Social media helps solve an illness outbreak

By Maryn McKenna

By the time WCSJ2011 opened in late June, organizers felt entitled to breathe a sigh of relief. The biennial international conference had come together despite a last-minute relocation from conflict-ridden Cairo, Egypt, to Doha, Qatar, and the attendees had arrived mostly without incident.

Photo by Lynne Friedmann

We (I was a speaker and panel organizer) plunged into four days of field trips, panels, debates, dinners in the souq, and late-night searches through Doha’s bizarre Shanghai-Disney skyscrapers for the few bars that serve alcohol to foreigners. All seemed well.

Until about the third day. Suddenly, there were more seats available in the meeting rooms and more chatter under the conference’s Twitter hashtag, #wcsj2011 — and a good portion of the chatter was now adorned with a second hashtag, #dohabug. Some portion of the attendees had been confined to their hotel rooms — or worse, sent in search of medical care — by what appeared to be a fast-striking foodborne illness.

The complaints increased in number as the attendees went home, and some of their descriptions were dire: flattened for a week, requiring IV fluids, hospitalized. Almost everyone had a hypothesis: It was the fish. It was the scrambled eggs. It was something at the Ezdan Hotel, the deluxe yet mysteriously scruffy property where most of us stayed.

I escaped the bug, but as someone who writes about disease detection, I thought the situation presented a rare opportunity: an outbreak that was recognized early, in a well-defined group that had both established communication channels and personal and professional reasons to want to know what happened. I am not an epidemiologist, so I asked a Twitter friend, @EpiRen (in real life, Rene Najera, MPH, who is a professional epi) to help organize a survey to analyze what went on.

I reconstructed menus for the various meals (most of them buffets) with the help of the conference staff. Rene wrote a multi-page survey and converted it into a GoogleDocs form. I circulated news of the survey in the second week of July via email and Twitter, using the same hashtags, #wcsj2011 and #dohabug. Rene analyzed the 179 replies, 63 of which came from people who were sick.

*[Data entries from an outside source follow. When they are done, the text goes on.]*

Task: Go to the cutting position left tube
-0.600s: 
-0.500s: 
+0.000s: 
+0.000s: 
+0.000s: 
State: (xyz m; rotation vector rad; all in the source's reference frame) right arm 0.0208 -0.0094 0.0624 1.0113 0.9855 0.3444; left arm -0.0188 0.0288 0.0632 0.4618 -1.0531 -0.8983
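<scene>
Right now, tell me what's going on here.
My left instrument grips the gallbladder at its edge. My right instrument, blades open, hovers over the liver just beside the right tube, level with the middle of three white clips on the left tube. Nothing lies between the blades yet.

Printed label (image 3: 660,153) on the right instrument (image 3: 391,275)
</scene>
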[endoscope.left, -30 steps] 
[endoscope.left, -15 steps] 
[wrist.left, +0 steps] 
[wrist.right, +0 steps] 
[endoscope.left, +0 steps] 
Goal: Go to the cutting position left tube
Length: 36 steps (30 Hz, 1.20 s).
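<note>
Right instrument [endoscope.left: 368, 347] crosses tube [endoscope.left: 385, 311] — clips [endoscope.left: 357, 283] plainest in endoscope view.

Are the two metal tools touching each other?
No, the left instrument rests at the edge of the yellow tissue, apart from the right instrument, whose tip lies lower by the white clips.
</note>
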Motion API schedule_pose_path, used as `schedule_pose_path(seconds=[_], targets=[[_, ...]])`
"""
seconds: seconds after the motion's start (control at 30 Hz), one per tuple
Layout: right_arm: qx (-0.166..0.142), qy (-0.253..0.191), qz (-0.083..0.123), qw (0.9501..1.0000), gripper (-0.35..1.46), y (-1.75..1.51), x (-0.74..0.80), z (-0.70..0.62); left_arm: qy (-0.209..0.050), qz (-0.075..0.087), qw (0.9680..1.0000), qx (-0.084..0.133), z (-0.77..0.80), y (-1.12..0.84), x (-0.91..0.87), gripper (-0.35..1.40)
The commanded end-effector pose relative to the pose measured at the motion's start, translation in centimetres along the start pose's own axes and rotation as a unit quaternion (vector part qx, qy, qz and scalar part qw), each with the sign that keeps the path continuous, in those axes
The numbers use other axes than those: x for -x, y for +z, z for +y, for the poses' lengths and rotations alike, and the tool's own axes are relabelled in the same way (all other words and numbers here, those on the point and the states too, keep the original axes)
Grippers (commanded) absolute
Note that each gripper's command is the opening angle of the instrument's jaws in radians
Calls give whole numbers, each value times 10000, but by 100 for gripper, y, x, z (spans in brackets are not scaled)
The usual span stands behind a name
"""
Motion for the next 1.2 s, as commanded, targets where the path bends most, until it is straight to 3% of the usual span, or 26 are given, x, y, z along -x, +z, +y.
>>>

To save the WFSJ from any appearance of liability, we published the results on my Tumblr, The Further Adventures of Germ Girl, on Aug. 9. We were not able to definitively solve the outbreak — that would have required extra steps such as refrigerator searches and culture data — but we were able to define the epidemic curve, pin the exposure to a meal on June 27 or 28, and generate a solid hypothesis. Based on test results received independently by four respondents, we believe that #dohabug was Salmonella.

The graphed results and Rene’s narrative explaining them are at: http://germgirl.tumblr.com/post/8704840137/wcsj-illnesssurvey-results-here-are-the-results.

Maryn McKenna is a freelance journalist and author who specializes in public health, health policy, and medicine.